In an interview to CNBC-TV18, Feroze Azeez of Anand Rathi Private Wealth Management discussed about the new categories of mutual fund (MF) investments and how retail investors can benefit from it.
Below is a verbatim transcript of the interview:
Q: Can you take us through the new categories of mutual fund (MF) investments that have come up and what is the scope of gains for retail investors from these new categories of MFs?
A: There are about 4-5 new categories, which are emerging over the last couple of months. One of them is the global feeder funds. It is not a very new category but it is now gaining flavour and should be a part of all asset allocation, which a person does be it retail, high networth (HNI) or a corporate from an asset allocation perspective. These are the global feeder funds.
Basically, they collect the money from a domestic market from any sources, convert them into dollar and then invest in a already existing global fund, which is a large fund managed by very experienced fund managers. That is what it does.
The advantages are numerous for a retail investor especially. In this kind of an economic situation where equities have not performed, it is a very good answer, at least it answers a portion of it.
The advantage is the diversification. Retail investor can invest Rs 2,000 and have his money - USD 38-40, which get bought - invested in 100 different stocks in two-three different nations, which is like diversification personified to my mind.
Indian equities are always not going to be on the top. If you look at the last one year, we are ranked 28th. When you look at the rest of the indices, even a developed market like Japan can sometimes surprise us. So having an exposure for a retail investor when it is so affordable makes sense.
Q: Can you name some of the funds?
A: Yes. I would like a retail investor, who is starting up, to start with a developed country's fund especially the US based fund, which is the largest stock exchange in the world. Franklin US Opportunities Fund has been there for about six years. There is a feeder fund called the Franklin Templeton Feeder Fund into the US Opportunities Fund that is a good one and ICICI US Opportunities Fund. These should be the good start points for a retail investor.
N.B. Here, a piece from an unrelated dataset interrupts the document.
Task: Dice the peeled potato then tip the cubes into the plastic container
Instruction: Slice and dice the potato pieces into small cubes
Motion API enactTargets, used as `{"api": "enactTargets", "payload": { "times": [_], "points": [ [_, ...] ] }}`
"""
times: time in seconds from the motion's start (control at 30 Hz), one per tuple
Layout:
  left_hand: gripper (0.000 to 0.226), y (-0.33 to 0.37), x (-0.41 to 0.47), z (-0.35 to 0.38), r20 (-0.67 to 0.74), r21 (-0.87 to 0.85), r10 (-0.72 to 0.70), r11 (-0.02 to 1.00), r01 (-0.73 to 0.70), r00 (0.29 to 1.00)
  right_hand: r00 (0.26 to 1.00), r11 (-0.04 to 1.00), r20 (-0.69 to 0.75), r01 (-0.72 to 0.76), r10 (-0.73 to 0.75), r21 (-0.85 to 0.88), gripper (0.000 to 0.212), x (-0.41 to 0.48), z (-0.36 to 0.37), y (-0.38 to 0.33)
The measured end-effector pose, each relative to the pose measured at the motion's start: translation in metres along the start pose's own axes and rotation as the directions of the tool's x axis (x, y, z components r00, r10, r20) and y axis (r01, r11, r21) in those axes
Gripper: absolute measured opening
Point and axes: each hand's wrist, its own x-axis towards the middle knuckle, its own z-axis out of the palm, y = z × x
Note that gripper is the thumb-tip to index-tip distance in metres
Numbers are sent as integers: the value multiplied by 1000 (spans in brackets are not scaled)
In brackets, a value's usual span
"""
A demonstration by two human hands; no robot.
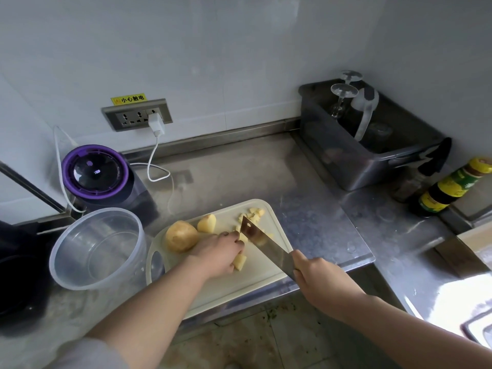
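Hands (219, 253) (318, 275) on potato (239, 261) and cleaver (262, 242)

Peeled potato chunks (181, 236) on white board (255, 272), cubes (253, 214) at far edge; clear plastic container (127, 251) upright just left

We see a purple-lidded appliance (94, 175) on the counter (266, 169), a white charger (155, 123) in the wall socket (130, 117), and a grey bin (346, 161) holding upturned glasses (343, 91) near a sauce bottle (450, 189).
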Motion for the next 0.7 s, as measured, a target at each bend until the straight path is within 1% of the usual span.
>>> {"api": "enactTargets", "payload": {
  "times": [0.13,0.27,0.37,0.47,0.53,0.6,0.63,0.7],
  "points": [
    [32,1,4,-4,22,-52,-19,998,20,1000,1000,1000,22,-15,14,1,23,0,-1,-3],
    [33,5,0,1,27,-99,-110,989,112,994,1000,1000,16,-17,16,16,27,2,-2,-4],
    [30,14,-3,14,-4,-251,-254,937,245,967,1000,1000,12,-27,27,13,28,3,-1,-4],
    [40,25,-2,25,-16,-430,-377,839,334,926,999,999,26,-34,33,7,27,2,3,-4],
    [46,27,-6,31,-55,-517,-393,798,311,918,998,999,37,-43,42,3,26,0,4,-4],
    [50,24,-12,36,-104,-558,-320,802,211,942,999,999,30,-41,41,5,23,-1,6,-3],
    [50,22,-14,37,-121,-548,-267,821,159,956,999,999,24,-39,39,4,22,-1,6,-2],
    [44,19,-16,34,-145,-467,-188,879,101,971,999,999,10,-40,40,-3,20,-1,7,-2]
  ]
}}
There is one very big other advantage, which is in a person’s life there are some of his goals which sometimes are not rupee dependent and are sometimes dollar dependent like sending your kid abroad for education. You might have to have some dollar exposure in your portfolio to meet that requirement. So, it is very important for somebody to take an exposure into global feeder fund.
Q: What is the interest that has been generated already via these feeder funds in terms of retail participation and how much has been the average return which investors have generated over a span of a year maybe two-five years and what sort of longevity would you be recommending as well?
A: Yes, certainly. There are two portions. One is the return. There are about 36 funds already but ironically there has not been too much of retail participation for the lack of awareness maybe. That is one thing, which is ironical but yes, that is the fact.
Coming to the second portion of your question is that these funds have generated good returns over the last one and a half years vis-à-vis the domestic equity market. The fund, which I just mentioned, has delivered almost about 20-22 percent return over the last one year investing in US stocks as you would know the US indices have moved up over the last one year.
Having said that, it is very important for an investor to keep in mind that these are funds offshores. So the return expectations would have to be tapered marginally because they are not a return spinner, they are more of a risk mitigation to a portfolio.
Q: Can you give a word about the other two MF categories you are recommending?
A: One of them answers a very important question of if interest rates go down, what does a retail investor do. He has to lock-in his interest for longest periods of time. Fixed Deposit (FD) could probably lock it for five years but there are some funds, which can lock-in his interest for ten odd years like a JP Morgan Income Fund, which holds to maturity. So in a falling interest rate, you can lock your interest for ten years, which is a long period.
The other one would be more of a credit opportunity where in the falling interest rate you would want to take marginal credit risk to get that 2 percent more per annum, which over long periods for our portfolio become significantly high.